● **AIM OF THE EXERCISE**:
What is wanted is an exact copy of the lines from the top of the listing through the line containing "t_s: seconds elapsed".

● **GIVEN RECORDS**:
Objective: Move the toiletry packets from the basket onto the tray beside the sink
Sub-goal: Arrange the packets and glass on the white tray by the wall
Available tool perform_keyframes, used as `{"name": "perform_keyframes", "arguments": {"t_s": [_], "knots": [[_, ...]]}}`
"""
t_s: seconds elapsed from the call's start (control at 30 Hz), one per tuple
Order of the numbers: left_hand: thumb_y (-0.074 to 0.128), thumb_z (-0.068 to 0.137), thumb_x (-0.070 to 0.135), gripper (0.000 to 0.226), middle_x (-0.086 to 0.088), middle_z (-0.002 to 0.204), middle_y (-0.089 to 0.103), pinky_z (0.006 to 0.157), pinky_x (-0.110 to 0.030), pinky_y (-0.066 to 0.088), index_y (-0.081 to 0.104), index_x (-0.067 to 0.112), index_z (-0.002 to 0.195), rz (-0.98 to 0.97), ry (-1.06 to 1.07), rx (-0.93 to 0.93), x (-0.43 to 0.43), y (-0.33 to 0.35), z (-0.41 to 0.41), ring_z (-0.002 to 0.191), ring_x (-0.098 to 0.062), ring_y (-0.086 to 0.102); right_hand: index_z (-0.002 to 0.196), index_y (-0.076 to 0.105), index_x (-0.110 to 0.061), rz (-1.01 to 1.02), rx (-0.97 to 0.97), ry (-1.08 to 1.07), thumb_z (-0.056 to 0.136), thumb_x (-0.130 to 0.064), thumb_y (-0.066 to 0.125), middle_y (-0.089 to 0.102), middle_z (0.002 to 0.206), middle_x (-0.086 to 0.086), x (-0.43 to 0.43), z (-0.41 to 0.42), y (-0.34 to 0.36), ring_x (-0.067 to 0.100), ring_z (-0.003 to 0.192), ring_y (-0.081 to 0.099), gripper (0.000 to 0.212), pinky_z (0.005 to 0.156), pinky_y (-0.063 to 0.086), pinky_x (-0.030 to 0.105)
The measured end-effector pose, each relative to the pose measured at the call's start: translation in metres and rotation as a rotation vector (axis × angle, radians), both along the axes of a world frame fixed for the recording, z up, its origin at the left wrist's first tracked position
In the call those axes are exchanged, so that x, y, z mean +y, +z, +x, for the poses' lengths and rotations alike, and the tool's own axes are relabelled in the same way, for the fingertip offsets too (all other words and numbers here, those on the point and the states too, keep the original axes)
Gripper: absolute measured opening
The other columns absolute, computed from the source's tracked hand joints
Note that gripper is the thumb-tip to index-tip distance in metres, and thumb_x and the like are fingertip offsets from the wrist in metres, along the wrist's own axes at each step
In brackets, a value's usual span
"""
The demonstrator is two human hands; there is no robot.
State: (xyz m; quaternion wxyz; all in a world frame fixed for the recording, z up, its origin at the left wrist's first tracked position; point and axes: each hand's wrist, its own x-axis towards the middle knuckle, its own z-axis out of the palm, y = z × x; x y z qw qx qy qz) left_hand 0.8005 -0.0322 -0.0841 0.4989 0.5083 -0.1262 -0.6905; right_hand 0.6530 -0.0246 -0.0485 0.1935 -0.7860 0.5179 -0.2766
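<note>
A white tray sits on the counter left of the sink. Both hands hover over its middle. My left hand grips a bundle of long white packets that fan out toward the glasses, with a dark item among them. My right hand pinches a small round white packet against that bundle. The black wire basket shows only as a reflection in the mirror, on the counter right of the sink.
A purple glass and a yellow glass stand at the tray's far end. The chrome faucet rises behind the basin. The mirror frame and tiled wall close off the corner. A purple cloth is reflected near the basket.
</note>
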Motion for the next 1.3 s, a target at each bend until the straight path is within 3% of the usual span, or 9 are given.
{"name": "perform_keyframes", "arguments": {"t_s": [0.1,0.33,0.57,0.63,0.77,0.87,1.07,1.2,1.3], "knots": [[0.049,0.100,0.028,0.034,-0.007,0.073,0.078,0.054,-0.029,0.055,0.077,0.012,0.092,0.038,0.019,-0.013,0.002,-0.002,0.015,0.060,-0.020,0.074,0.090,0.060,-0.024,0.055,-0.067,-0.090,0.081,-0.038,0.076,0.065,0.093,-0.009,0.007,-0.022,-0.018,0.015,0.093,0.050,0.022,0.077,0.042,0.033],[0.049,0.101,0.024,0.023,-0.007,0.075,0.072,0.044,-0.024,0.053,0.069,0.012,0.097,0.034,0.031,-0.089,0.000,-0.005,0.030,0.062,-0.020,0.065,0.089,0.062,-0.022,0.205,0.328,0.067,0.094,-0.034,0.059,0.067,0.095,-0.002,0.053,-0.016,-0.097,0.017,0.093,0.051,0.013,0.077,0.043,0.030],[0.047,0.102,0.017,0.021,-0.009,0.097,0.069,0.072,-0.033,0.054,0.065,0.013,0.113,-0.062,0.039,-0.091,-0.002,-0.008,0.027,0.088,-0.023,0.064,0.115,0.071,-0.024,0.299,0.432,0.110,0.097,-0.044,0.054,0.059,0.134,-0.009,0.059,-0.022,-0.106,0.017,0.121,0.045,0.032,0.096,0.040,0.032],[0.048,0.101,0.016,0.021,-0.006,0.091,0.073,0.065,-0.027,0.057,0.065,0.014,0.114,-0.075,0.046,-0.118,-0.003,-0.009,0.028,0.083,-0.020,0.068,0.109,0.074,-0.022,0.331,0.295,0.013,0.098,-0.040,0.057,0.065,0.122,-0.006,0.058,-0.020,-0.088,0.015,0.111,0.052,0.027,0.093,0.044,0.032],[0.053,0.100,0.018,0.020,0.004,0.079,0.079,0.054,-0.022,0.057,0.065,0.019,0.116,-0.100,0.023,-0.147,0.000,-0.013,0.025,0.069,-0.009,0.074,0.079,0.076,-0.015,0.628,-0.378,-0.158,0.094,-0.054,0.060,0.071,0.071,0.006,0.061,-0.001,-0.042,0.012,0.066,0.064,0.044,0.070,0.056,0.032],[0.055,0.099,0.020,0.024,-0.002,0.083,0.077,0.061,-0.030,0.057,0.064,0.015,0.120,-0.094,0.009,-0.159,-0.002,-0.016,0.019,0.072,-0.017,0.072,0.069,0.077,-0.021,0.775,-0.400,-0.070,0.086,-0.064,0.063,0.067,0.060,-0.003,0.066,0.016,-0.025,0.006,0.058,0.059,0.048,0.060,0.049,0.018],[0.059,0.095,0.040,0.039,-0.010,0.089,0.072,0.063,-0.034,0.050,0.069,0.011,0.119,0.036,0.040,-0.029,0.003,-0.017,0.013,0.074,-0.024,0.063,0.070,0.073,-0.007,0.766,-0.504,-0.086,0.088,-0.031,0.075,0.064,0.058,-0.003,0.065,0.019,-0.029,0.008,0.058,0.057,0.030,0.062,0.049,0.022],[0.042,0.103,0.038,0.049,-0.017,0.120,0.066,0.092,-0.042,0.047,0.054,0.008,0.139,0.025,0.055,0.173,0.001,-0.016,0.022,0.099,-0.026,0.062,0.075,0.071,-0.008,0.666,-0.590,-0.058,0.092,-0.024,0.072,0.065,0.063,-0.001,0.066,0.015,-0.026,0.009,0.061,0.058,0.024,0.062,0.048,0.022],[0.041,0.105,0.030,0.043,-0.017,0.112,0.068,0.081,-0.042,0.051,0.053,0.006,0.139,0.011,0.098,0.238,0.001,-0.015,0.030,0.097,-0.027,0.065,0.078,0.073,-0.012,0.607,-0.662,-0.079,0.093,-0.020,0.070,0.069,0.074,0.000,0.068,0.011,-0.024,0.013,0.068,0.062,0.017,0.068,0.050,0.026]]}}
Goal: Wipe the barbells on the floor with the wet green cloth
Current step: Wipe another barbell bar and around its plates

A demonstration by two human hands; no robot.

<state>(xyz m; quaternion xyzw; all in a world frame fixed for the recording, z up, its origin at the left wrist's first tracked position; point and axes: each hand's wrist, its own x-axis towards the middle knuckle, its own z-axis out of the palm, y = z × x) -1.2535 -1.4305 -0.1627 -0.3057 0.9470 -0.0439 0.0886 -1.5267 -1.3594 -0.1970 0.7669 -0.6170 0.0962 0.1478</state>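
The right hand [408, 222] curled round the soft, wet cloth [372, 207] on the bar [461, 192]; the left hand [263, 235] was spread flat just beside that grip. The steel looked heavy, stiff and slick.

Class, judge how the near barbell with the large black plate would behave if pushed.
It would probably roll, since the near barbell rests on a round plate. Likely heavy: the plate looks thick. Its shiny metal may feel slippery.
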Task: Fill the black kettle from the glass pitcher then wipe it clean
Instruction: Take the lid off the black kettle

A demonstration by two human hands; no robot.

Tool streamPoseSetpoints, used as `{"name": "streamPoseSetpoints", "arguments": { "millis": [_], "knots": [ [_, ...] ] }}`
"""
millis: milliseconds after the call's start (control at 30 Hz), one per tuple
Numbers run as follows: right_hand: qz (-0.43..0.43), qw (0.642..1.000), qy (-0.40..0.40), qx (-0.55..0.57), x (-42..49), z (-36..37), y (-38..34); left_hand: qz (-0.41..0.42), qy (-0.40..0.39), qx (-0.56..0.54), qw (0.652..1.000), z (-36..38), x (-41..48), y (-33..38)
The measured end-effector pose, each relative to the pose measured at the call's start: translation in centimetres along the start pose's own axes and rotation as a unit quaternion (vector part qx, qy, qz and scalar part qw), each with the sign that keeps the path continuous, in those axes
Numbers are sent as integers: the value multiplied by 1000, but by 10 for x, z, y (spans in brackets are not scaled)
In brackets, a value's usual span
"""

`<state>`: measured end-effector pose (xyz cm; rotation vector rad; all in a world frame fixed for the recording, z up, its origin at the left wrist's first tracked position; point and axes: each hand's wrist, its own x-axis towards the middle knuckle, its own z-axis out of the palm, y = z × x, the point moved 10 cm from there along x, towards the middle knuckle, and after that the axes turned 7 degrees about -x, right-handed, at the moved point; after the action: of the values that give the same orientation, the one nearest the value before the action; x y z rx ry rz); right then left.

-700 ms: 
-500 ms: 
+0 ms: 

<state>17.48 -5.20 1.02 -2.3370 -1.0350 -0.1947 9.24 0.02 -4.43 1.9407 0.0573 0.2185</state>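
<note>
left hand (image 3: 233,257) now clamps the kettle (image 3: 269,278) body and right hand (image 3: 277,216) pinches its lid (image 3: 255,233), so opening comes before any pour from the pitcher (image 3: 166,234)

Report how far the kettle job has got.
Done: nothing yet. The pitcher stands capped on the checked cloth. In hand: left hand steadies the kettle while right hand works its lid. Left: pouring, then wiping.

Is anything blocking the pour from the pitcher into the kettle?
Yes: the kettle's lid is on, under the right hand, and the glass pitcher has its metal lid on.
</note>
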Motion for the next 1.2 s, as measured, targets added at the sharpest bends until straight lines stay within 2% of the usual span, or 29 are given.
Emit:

● **ANSWER AREA**:
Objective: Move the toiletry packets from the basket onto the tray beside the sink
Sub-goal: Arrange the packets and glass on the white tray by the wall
Available tool perform_keyframes, used as `{"name": "perform_keyframes", "arguments": {"t_s": [_], "knots": [[_, ...]]}}`
"""
t_s: seconds elapsed from the call's start (control at 30 Hz), one per tuple

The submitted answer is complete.